EXERCISE DETAILS =>
Copy nothing but the lines from the opening of the entries through the line that contains "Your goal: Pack", exactly as written. Drop the pictures.

# # # # # # #

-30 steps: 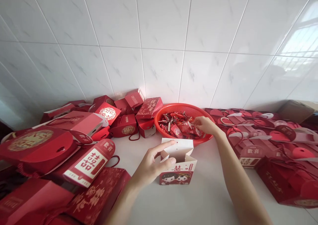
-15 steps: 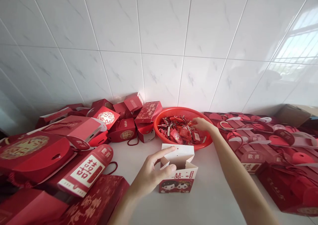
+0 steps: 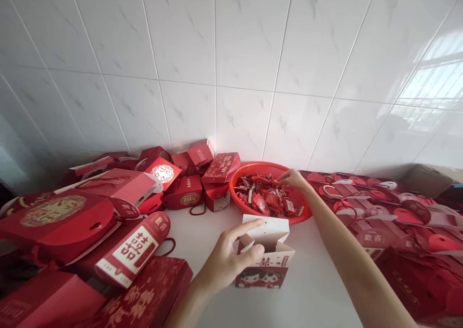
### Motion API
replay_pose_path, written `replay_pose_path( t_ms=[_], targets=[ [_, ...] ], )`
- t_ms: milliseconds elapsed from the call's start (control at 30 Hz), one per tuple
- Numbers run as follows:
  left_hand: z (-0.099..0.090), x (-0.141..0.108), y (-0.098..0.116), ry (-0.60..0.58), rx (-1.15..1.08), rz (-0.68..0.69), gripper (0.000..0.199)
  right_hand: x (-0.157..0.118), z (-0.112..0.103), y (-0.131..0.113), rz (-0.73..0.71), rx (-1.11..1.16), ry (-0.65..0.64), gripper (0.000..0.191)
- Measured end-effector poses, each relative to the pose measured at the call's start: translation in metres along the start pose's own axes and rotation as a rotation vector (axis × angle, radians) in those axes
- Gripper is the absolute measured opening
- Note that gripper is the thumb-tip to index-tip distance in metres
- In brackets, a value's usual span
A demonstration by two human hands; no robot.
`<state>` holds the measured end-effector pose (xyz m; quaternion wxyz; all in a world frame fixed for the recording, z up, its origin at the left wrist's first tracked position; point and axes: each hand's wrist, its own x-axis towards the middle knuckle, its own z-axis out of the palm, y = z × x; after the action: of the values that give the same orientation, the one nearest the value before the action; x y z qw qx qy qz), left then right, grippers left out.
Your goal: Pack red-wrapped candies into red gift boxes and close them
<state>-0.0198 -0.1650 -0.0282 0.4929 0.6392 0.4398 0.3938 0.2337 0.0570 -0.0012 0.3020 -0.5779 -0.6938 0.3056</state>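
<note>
An upright red and white paper gift box (image 3: 262, 276), printed with two cartoon figures, stands with its top flaps open. My left hand (image 3: 226, 258) grips its left side, thumb at the front flap and index finger by the back flap. Behind the box sits a red plastic basket (image 3: 306, 215) of red-wrapped candies (image 3: 264, 200). Over the basket's right rim reaches my right hand (image 3: 292, 178), its fingers closed together and pointing down at the candies. Whatever is between those fingertips is too small or hidden to make out.
Red gift boxes (image 3: 119, 185) lie piled on the left of the white table (image 3: 307, 289). More red boxes (image 3: 383, 212) stand packed in rows on the right, with a cardboard box (image 3: 430, 178) behind them. A tiled wall (image 3: 242, 53) borders the back.
The view has shifted slightly, so everything sits a little lower and mostly further right. My left hand stays at the gift box; my right hand remains over the basket, its fingers slightly further left among the candies.
</note>
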Motion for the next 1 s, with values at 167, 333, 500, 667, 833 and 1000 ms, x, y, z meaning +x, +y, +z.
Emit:
replay_pose_path(
  t_ms=[167, 333, 500, 667, 833, 1000],
  targets=[
    [0.000, 0.001, 0.000, 0.012, -0.011, 0.025, 0.057, -0.049, 0.003, -0.035, -0.183, 0.320, 0.118, 0.040],
    [0.002, 0.002, 0.000, 0.053, -0.006, 0.096, 0.048, -0.124, 0.009, -0.072, -0.356, 0.580, -0.084, 0.032],
    [0.009, 0.000, 0.007, 0.094, -0.043, 0.192, 0.035, -0.167, 0.013, -0.092, -0.441, 0.425, -0.233, 0.020],
    [0.013, -0.001, 0.011, 0.131, -0.100, 0.225, 0.030, -0.172, 0.018, -0.095, -0.442, 0.265, -0.291, 0.016],
    [0.014, -0.002, 0.008, 0.181, -0.123, 0.252, 0.030, -0.169, 0.020, -0.093, -0.381, 0.381, -0.399, 0.017],
    [0.011, -0.003, 0.009, 0.186, -0.121, 0.266, 0.028, -0.168, 0.020, -0.091, -0.333, 0.499, -0.477, 0.017]
  ],
)
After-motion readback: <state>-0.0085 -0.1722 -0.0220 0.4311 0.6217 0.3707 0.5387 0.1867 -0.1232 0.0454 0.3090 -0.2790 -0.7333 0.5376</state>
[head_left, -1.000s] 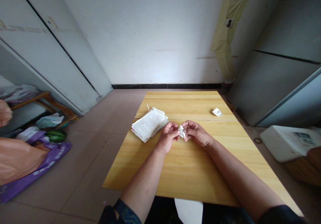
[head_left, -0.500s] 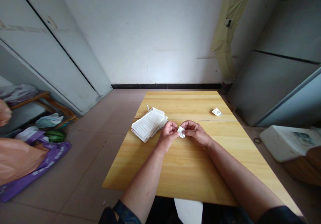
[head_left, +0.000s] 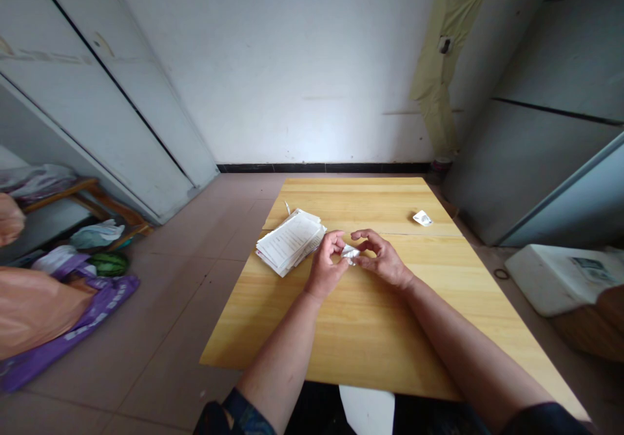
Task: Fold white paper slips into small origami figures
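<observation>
— Where does your camera sit?
— On your head, facing forward and tipped down, looking over the wooden surface point(head_left: 370, 337) from your own side of it.
— How near is it?
— Close: your left hand point(head_left: 324, 269) and right hand point(head_left: 383, 261) sit just below mid-frame, while the white wall point(head_left: 273, 64) fills the upper part, farther off.

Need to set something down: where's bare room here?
Crowded: where your left hand and right hand sit beside the paper stack. Bare wood: between them and the table's near edge, and the far strip beyond the stack, left of the white scrap.
</observation>
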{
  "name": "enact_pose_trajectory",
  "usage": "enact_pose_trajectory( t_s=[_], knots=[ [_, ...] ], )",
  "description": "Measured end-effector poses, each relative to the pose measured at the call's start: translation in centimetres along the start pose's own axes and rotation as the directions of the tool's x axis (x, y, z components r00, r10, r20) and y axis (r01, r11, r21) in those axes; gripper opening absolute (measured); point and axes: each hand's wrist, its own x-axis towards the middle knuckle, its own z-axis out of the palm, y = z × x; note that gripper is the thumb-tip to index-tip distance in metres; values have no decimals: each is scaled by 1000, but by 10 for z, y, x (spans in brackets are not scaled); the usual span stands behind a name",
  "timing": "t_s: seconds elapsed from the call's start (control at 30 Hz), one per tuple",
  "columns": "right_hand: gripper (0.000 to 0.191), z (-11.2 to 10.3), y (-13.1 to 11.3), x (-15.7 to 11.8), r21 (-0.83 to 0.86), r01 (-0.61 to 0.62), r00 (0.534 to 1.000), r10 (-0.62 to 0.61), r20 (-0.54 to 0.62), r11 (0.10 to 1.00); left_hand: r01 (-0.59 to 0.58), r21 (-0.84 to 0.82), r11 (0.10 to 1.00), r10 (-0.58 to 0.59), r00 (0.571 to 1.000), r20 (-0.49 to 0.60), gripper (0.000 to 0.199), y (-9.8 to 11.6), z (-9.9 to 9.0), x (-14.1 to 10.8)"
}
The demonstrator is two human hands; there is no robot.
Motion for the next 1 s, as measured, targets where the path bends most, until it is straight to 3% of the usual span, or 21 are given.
enact_pose_trajectory(
  t_s=[0.27,0.4,0.5,0.57,0.7,0.8,1.0],
  knots=[
    [37,2,0,1,86,-13,998,8,55,996,-41,23,999,40,999,29,55,-5,1,0],
    [30,-2,1,1,232,-121,985,87,151,965,-33,36,999,32,999,36,56,-8,0,0],
    [24,-6,5,2,269,-211,977,195,88,940,-43,49,998,39,997,65,56,-9,0,-1],
    [24,-9,7,3,248,-253,968,246,57,935,-61,68,996,54,994,94,57,-9,0,-1],
    [29,-12,10,3,210,-286,953,256,159,935,-93,116,989,74,984,161,61,-10,1,-2],
    [28,-12,12,3,157,-286,953,262,154,945,-102,139,985,74,978,193,62,-11,1,-2],
    [23,-8,15,2,-67,-158,985,162,58,985,29,111,993,-43,991,127,43,-10,-1,-2]
  ],
)
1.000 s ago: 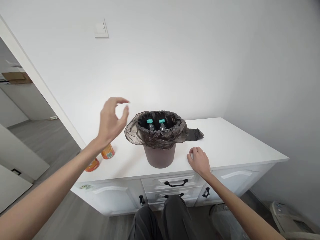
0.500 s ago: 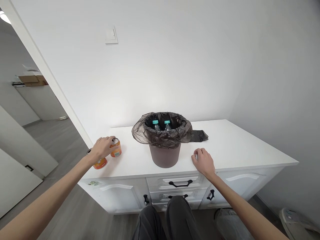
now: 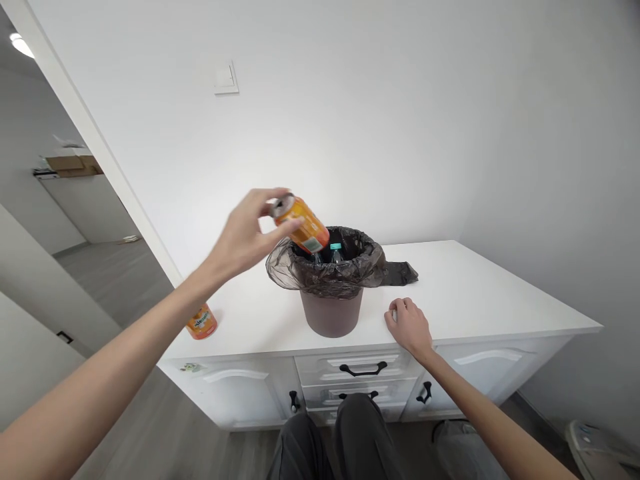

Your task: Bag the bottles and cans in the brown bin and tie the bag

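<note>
My left hand (image 3: pixel 245 230) grips an orange drink can (image 3: pixel 306 227) between thumb and fingers. The can is tilted above the left side of the bin's mouth, its opened top toward my hand. Below it stands a brown trash bin (image 3: pixel 331 317) lined with a dark, see-through garbage bag (image 3: pixel 340 283) folded over the rim. Inside, a plastic bottle with a teal cap (image 3: pixel 335 247) shows; a second bottle is mostly covered by the can. Another orange can (image 3: pixel 203 323) stands at the left, partly behind my forearm. My right hand (image 3: pixel 409 327) rests with curled fingers on the cabinet top, right of the bin.
All this is on a white cabinet (image 3: pixel 475 293) with black handles, against a white wall. A folded dark bag (image 3: pixel 400 272) lies right of the bin. A doorway opens at the left, and a light-coloured appliance (image 3: pixel 595 447) sits on the floor at lower right.
My left hand has lifted the can off the cabinet and carried it up and right, over the bin. The other can and my right hand have stayed in place.
</note>
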Demonstrator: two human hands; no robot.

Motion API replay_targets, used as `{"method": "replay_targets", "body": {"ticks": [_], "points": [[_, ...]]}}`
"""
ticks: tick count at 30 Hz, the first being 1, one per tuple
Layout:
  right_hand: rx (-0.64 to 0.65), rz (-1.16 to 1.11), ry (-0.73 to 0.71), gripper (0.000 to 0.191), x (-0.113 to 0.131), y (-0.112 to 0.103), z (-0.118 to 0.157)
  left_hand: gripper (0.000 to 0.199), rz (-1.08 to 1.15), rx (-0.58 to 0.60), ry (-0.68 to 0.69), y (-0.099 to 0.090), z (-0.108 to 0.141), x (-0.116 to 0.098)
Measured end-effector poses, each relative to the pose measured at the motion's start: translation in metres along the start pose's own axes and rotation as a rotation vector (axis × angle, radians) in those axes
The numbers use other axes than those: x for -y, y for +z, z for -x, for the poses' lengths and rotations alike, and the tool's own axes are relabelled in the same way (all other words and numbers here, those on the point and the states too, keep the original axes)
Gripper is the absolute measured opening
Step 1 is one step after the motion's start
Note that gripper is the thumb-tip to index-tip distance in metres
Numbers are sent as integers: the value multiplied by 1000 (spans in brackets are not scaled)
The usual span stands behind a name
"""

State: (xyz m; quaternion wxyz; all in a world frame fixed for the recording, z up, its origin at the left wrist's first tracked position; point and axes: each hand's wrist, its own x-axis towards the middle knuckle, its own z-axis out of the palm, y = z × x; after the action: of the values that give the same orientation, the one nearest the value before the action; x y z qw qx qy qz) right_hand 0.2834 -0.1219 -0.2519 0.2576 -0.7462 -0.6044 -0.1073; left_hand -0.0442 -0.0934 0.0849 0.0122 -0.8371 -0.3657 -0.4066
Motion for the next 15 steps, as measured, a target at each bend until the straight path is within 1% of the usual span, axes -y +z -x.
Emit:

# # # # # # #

RESPONSE AREA =>
-30 steps: 
-15 steps: 
+0 steps: 
### Motion API
replay_pose_path, written `replay_pose_path( t_ms=[_], targets=[ [_, ...] ], )`
- t_ms: milliseconds elapsed from the call's start (control at 30 Hz), one per tuple
- Numbers run as follows:
  left_hand: z (-0.099..0.090), x (-0.141..0.108), y (-0.098..0.116), ry (-0.60..0.58), rx (-1.15..1.08), rz (-0.68..0.69), gripper (0.000..0.199)
  right_hand: x (-0.157..0.118), z (-0.112..0.103), y (-0.131..0.113), rz (-0.73..0.71), rx (-1.11..1.16), ry (-0.65..0.64), gripper (0.000..0.191)
- Measured end-effector poses, each relative to the pose measured at the call's start: translation in metres along the start pose's own axes and rotation as a rotation vector (axis × angle, radians) in those axes
- Gripper is the absolute measured opening
- Note that gripper is the thumb-tip to index-tip distance in metres
- In brackets, a value's usual span
A demonstration by two human hands; no robot.
`<state>` holds the measured end-effector pose (xyz m; quaternion wxyz; all in a world frame fixed for the recording, z up, its origin at the left wrist's first tracked position; point and axes: each hand's wrist, its own x-axis towards the middle knuckle, its own z-axis out of the palm, y = z × x; after the action: of the values that give the same orientation, the one nearest the value before the action; x y z qw qx qy qz), left then right, grippers left out.
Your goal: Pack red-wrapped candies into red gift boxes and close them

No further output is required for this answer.